_ACTIVITY_
All entries below must be retyped exactly, though pictures are to be skipped.

_DATA RECORDS_
>>>>>

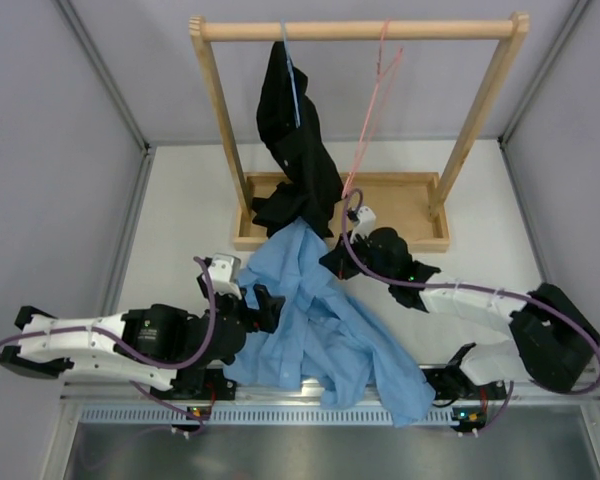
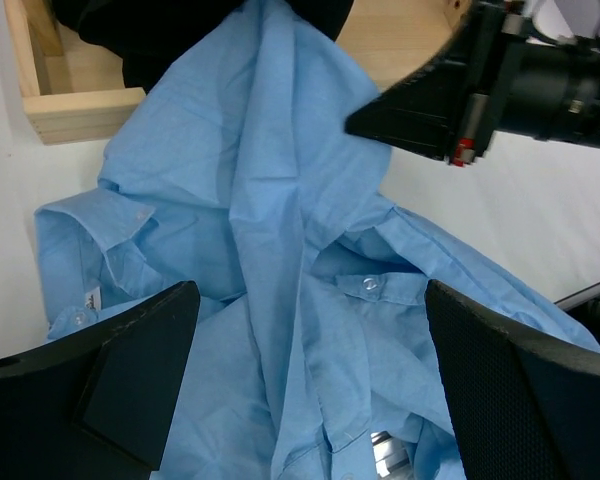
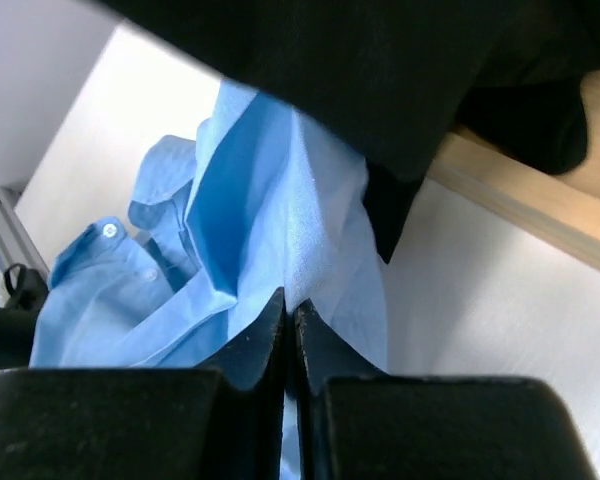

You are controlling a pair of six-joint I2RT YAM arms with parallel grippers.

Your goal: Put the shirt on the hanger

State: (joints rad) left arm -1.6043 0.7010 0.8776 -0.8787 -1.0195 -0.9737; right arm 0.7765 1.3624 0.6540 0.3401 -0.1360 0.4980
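2 arms [image 1: 90, 345] [image 1: 470, 298] extended toward shirt [image 1: 325, 335].

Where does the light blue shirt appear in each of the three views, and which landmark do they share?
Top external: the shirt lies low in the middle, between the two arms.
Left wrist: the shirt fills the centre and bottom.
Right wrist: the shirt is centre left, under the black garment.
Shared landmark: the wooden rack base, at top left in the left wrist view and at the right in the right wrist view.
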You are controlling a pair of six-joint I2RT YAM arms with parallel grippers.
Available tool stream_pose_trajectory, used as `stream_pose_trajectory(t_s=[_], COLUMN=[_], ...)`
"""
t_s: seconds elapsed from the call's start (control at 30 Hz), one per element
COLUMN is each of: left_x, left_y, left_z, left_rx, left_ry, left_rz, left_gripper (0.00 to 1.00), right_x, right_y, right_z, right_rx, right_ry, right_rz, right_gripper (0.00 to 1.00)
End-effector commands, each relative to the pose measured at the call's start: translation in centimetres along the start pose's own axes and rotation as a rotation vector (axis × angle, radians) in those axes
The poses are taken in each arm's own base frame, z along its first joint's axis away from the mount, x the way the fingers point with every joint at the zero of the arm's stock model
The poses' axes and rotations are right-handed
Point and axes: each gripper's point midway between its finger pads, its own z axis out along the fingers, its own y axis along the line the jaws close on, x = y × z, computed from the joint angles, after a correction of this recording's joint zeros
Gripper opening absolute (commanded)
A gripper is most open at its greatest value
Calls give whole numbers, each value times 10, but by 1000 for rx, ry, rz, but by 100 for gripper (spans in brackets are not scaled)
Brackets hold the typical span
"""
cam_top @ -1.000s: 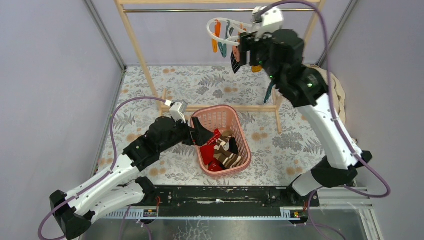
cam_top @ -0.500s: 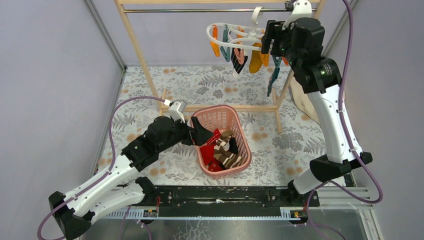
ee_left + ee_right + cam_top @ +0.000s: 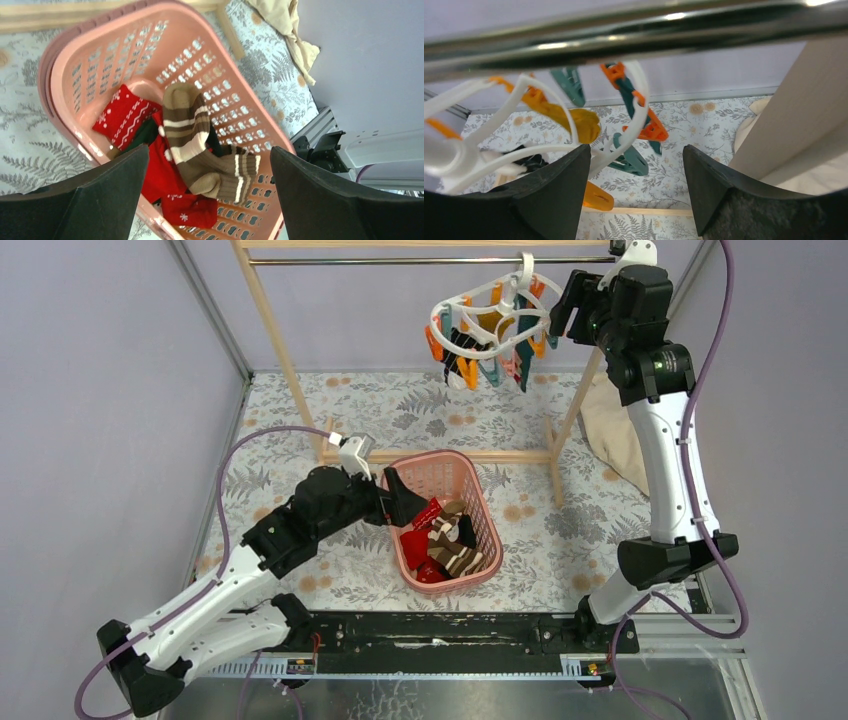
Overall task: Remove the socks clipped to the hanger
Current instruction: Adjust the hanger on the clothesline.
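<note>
The white hanger [image 3: 497,302] hangs by its hook from the metal bar [image 3: 400,259], tilted, with orange and teal clips. A black sock [image 3: 460,346], a dark teal sock [image 3: 523,366] and a mustard sock [image 3: 585,125] are clipped to it. My right gripper [image 3: 561,306] is open just right of the hanger, level with its ring [image 3: 636,102], holding nothing. My left gripper [image 3: 396,502] is open and empty over the left rim of the pink basket [image 3: 437,461]. Red socks [image 3: 125,113] and brown-and-white striped socks [image 3: 192,136] lie in the basket.
The tall wooden rack's posts [image 3: 275,340] and foot rail [image 3: 500,454] frame the hanger. A beige cloth [image 3: 610,432] hangs by the right post [image 3: 806,112]. Purple walls close in on the left, back and right.
My right gripper rose and drew back to the right, away from the hanger. The hanger shifted right along the bar and now tilts. The left arm barely moved.
</note>
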Motion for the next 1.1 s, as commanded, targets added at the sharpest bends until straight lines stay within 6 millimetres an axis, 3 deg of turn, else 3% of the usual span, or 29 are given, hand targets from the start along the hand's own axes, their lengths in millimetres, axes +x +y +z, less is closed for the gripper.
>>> stream_pose_trajectory(t_s=[0.0, 0.1, 0.3, 0.43, 0.63, 0.83, 1.07], left_x=[-50, -86, -152, -188, -239, -259, -256], left_y=[-22, -26, -32, -39, -47, -79, -113], left_z=[-4, -1, 16, 24, 28, 60, 68], left_rx=[4, -56, -126, -112, -71, 120, 315], left_ry=[-114, -182, -308, -360, -460, -451, -455], left_rz=[90, 151, 219, 221, 200, 162, 116], left_gripper=[99, 99, 99, 99, 99, 99, 99], right_x=[-18, -29, -50, -43, -23, -5, -1], right_y=[-4, 0, 13, 29, 37, 63, 70], right_z=[2, -11, -68, -96, -129, -150, -181], right_rx=[-8, -32, -121, -221, -302, -465, -528], right_ry=[-43, -79, -135, -95, -76, -7, -13], right_rz=[40, 52, 55, 49, 58, 87, 116], right_gripper=[74, 76, 76, 76, 75, 73, 73])
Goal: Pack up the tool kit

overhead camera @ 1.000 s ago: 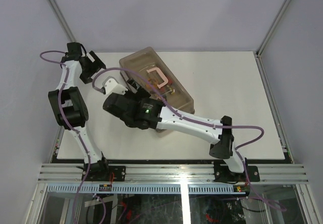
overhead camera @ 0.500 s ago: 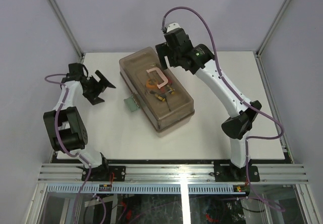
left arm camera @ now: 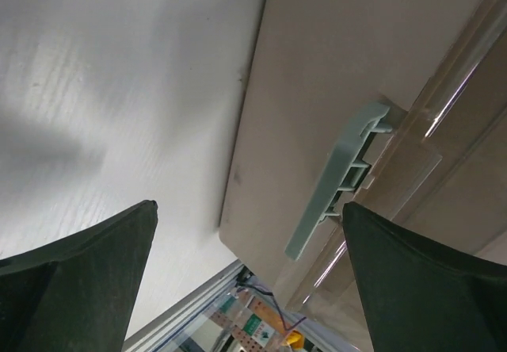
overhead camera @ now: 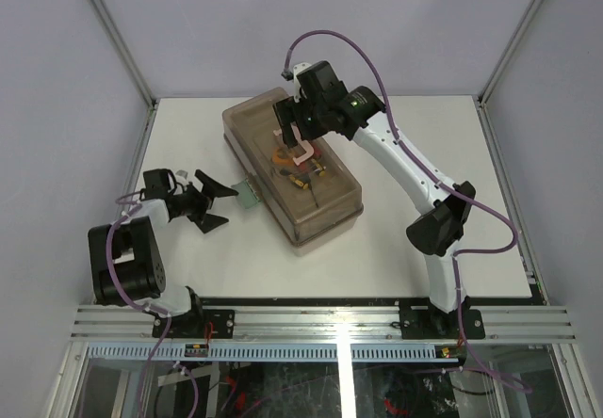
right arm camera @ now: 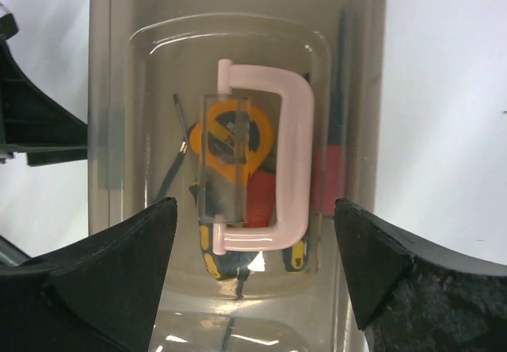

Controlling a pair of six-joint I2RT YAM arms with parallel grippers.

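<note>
1. Large rectangular beige plastic toolbox (left arm camera: 317, 66) lies diagonally mid-table on the white table (overhead camera: 443, 183). Its smoky translucent brown lid (overhead camera: 334, 197) is down over an orange tape measure (right arm camera: 238, 134).
2. Grey-green latch (overhead camera: 247, 193) juts from the box's 9 o'clock side, facing the left gripper (overhead camera: 222, 204), which is low, spread and empty.
3. Right gripper (right arm camera: 253, 281) hangs over the pale pink handle (right arm camera: 293, 162), jaws wide, grasping nothing.
4. Bare tabletop runs from the box's 3 and 6 o'clock sides to the table edges.

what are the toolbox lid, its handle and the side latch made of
Lid: smoky translucent plastic, glossy; tools show through and it catches glare. Handle: opaque pale pink plastic, smooth moulded look. Latch: likely matte grey-green plastic, with moulded ribs.
</note>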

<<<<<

_ANSWER TO THIS TASK_
You are controlling a pair of six-joint I2RT YAM arms with parallel grippers.

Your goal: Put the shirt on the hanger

State: (joints rad) left arm -1.6043 0.7010 0.8776 -0.8787 -1.0195 -0.9737; right arm 0.7765 1.3624 0.6540 0.3401 -0.1360 0.4980
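2 arms [image 1: 90, 345] [image 1: 470, 298] extended toward shirt [image 1: 325, 335].

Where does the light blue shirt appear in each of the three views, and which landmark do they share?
Top external: the shirt lies low in the middle, between the two arms.
Left wrist: the shirt fills the centre and bottom.
Right wrist: the shirt is centre left, under the black garment.
Shared landmark: the wooden rack base, at top left in the left wrist view and at the right in the right wrist view.
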You are controlling a pair of six-joint I2RT YAM arms with parallel grippers.
Available tool stream_pose_trajectory, used as `stream_pose_trajectory(t_s=[_], COLUMN=[_], ...)`
"""
t_s: seconds elapsed from the call's start (control at 30 Hz), one per element
COLUMN is each of: left_x, left_y, left_z, left_rx, left_ry, left_rz, left_gripper (0.00 to 1.00), right_x, right_y, right_z, right_rx, right_ry, right_rz, right_gripper (0.00 to 1.00)
End-effector commands, each relative to the pose measured at the call's start: translation in centimetres along the start pose's own axes and rotation as a rotation vector (axis × angle, radians) in those axes
The poses are taken in each arm's own base frame, z along its first joint's axis away from the mount, x the way the fingers point with every joint at the zero of the arm's stock model
The poses' axes and rotations are right-handed
Point and axes: each gripper's point midway between its finger pads, its own z axis out along the fingers, its own y axis along the line the jaws close on, x = y × z, computed from the joint angles, after a correction of this recording's joint zeros
Gripper opening absolute (commanded)
A gripper is most open at its greatest value
Calls give whole numbers, each value times 10, but by 1000 for rx, ry, rz, but by 100 for gripper (spans in brackets are not scaled)
Brackets hold the typical span
"""
cam_top @ -1.000s: 
cam_top @ -0.500s: 
ee_left + ee_right + cam_top @ +0.000s: 
Overall task: Remove the socks clipped to the hanger
Current instruction: Adjust the hanger on the clothesline.
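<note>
The white hanger [image 3: 497,302] hangs by its hook from the metal bar [image 3: 400,259], tilted, with orange and teal clips. A black sock [image 3: 460,346], a dark teal sock [image 3: 523,366] and a mustard sock [image 3: 585,125] are clipped to it. My right gripper [image 3: 561,306] is open just right of the hanger, level with its ring [image 3: 636,102], holding nothing. My left gripper [image 3: 396,502] is open and empty over the left rim of the pink basket [image 3: 437,461]. Red socks [image 3: 125,113] and brown-and-white striped socks [image 3: 192,136] lie in the basket.
The tall wooden rack's posts [image 3: 275,340] and foot rail [image 3: 500,454] frame the hanger. A beige cloth [image 3: 610,432] hangs by the right post [image 3: 806,112]. Purple walls close in on the left, back and right.
My right gripper rose and drew back to the right, away from the hanger. The hanger shifted right along the bar and now tilts. The left arm barely moved.
</note>
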Motion for the next 1.1 s, as commanded, targets added at the sharpest bends until straight lines stay within 6 millimetres an axis, 3 deg of turn, else 3% of the usual span, or 29 are given, hand targets from the start along the hand's own axes, their lengths in millimetres, axes +x +y +z, less is closed for the gripper.
>>> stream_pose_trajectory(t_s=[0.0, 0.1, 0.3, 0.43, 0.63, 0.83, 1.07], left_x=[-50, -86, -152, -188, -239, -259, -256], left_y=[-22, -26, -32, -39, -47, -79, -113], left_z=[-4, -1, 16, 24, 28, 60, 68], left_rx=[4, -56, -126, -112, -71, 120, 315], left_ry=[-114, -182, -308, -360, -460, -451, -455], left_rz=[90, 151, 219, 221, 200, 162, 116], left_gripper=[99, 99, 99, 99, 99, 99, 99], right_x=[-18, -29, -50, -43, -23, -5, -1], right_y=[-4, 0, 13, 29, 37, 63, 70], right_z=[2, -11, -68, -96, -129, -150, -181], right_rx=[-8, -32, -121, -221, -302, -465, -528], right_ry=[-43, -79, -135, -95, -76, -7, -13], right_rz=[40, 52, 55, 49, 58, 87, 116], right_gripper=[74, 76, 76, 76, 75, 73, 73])
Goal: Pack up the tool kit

overhead camera @ 1.000 s ago: 
overhead camera @ 0.500 s ago: 
left arm camera @ now: 
overhead camera @ now: 
right arm camera @ now: 

Controlling a pair of six-joint I2RT YAM arms with parallel grippers.

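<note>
1. Large rectangular beige plastic toolbox (left arm camera: 317, 66) lies diagonally mid-table on the white table (overhead camera: 443, 183). Its smoky translucent brown lid (overhead camera: 334, 197) is down over an orange tape measure (right arm camera: 238, 134).
2. Grey-green latch (overhead camera: 247, 193) juts from the box's 9 o'clock side, facing the left gripper (overhead camera: 222, 204), which is low, spread and empty.
3. Right gripper (right arm camera: 253, 281) hangs over the pale pink handle (right arm camera: 293, 162), jaws wide, grasping nothing.
4. Bare tabletop runs from the box's 3 and 6 o'clock sides to the table edges.

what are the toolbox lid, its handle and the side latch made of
Lid: smoky translucent plastic, glossy; tools show through and it catches glare. Handle: opaque pale pink plastic, smooth moulded look. Latch: likely matte grey-green plastic, with moulded ribs.
</note>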

There's nothing else to the answer.